Calvin C. Hurst
About Calvin C. Hurst
Calvin C. Hurst, 43, is President of Southern First Bancshares, Inc. and Southern First Bank since August 2022; he previously served as Chief Banking Officer from March 2019 and has ~18 years of banking experience, including Regional Vice President at TD Bank beginning in 2016 and earlier roles in commercial underwriting and relationship management . He holds a B.A. in Business Administration and Economics from Furman University (2005) . Company performance tied to executive pay emphasizes tangible book value growth, cumulative net charge-offs, and total shareholder return; in 2024, SFST net income grew 15.7% year-over-year to $15.5 million, TBV per share rose 4.0%, and the three-year incentive plan awarded “four stars” driven by TBV target achievement and maximum-level charge-off performance . The company reports cumulative TSR and TBV growth in its pay-versus-performance disclosure framework, with CAP (compensation actually paid) aligned to equity values and TSR .
Past Roles
| Organization | Role | Years | Strategic Impact |
|---|---|---|---|
| TD Bank | Regional Vice President | Began 2016 | Led commercial banking across region; prior roles in commercial underwriting and relationship management contributed to credit quality and growth . |
| Large Financial Institutions | Commercial Underwriter; Commercial Relationship Manager | 2006–2016 | Built underwriting rigor and client acquisition experience applicable to SFST’s core banking strategy . |
External Roles
No external board or civic roles disclosed for Mr.

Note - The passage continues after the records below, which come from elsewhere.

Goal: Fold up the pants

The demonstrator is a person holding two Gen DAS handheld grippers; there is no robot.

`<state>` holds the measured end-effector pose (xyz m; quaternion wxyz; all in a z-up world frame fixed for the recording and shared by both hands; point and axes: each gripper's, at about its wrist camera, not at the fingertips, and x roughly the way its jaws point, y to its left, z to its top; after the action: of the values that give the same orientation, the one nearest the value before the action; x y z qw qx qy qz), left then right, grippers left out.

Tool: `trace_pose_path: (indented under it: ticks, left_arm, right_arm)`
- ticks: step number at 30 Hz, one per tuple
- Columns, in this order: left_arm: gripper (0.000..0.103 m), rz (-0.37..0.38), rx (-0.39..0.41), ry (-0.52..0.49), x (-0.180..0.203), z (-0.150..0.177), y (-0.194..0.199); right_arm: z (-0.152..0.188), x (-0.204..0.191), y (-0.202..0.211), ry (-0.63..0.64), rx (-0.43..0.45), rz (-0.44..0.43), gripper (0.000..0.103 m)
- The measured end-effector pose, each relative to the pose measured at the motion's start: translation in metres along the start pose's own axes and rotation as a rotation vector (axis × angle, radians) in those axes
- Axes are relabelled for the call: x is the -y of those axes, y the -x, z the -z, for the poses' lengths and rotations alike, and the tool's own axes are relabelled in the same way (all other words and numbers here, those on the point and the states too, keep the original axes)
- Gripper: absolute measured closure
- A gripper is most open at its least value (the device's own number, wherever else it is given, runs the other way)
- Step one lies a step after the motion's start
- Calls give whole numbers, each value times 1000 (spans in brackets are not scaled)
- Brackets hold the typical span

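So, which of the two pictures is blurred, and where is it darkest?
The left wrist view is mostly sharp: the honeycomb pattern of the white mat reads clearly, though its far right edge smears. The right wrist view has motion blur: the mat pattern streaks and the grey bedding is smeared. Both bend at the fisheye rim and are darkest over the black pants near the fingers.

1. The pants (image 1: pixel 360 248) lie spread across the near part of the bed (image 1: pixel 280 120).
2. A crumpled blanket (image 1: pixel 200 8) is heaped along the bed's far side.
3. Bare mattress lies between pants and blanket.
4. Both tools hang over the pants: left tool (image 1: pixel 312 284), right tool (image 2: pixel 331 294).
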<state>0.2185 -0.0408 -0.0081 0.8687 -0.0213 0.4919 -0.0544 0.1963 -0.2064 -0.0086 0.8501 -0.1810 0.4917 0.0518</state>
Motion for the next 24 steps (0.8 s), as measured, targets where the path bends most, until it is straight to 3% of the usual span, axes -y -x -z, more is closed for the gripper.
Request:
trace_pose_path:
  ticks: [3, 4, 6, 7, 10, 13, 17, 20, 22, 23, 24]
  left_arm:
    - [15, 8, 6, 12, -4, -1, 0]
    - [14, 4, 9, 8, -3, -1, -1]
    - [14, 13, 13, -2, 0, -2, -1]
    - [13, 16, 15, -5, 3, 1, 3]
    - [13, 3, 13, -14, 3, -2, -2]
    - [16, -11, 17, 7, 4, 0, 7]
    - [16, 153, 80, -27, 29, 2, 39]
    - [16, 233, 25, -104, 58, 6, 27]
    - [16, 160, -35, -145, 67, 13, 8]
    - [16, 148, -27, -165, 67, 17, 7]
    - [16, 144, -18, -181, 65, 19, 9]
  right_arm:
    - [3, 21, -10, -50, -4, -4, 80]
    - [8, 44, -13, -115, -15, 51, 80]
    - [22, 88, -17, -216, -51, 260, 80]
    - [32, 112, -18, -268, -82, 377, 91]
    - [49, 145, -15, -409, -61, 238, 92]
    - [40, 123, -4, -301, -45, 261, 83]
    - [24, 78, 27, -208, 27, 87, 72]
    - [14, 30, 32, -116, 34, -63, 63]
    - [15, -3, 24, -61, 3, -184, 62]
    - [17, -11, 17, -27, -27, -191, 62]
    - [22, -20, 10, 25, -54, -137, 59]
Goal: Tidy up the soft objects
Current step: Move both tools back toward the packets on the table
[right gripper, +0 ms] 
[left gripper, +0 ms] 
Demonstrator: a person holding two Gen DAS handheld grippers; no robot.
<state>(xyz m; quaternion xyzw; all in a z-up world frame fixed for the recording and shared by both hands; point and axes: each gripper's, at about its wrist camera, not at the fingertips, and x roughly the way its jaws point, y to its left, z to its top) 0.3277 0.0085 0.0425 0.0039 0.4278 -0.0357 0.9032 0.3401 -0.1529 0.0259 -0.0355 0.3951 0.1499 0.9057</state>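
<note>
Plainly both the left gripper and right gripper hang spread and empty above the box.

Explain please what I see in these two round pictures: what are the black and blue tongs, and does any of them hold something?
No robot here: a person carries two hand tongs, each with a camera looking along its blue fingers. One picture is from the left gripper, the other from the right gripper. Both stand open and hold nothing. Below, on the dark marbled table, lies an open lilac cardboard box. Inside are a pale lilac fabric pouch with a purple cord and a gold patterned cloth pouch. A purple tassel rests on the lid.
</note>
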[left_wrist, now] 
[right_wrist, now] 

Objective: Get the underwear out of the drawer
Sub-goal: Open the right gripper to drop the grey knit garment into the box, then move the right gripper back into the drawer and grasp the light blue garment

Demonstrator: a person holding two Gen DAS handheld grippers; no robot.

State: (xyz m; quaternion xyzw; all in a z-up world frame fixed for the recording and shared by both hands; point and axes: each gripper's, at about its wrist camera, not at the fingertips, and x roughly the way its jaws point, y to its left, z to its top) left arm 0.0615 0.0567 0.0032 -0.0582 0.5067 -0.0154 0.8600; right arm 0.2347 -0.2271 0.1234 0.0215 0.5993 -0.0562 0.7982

Hurst.
Fixed Compensation
| Metric | 2022 | 2023 | 2024 |
|---|---|---|---|
| Salary ($) | $300,000 | $309,000 | $355,000 |
| Bonus ($) | $155,000 | $100,000 | $125,000 |
| Stock Awards ($) | $91,710 | $86,900 | $185,364 |
| All Other Compensation ($) | $46,683 | $45,668 | $47,664 |
| Total ($) | $602,729 | $541,568 | $719,003 |
Additional fixed-pay context:
- Base salary increased ~14.9% to $355,000 in 2024 vs. 2023, consistent with role scope and market alignment .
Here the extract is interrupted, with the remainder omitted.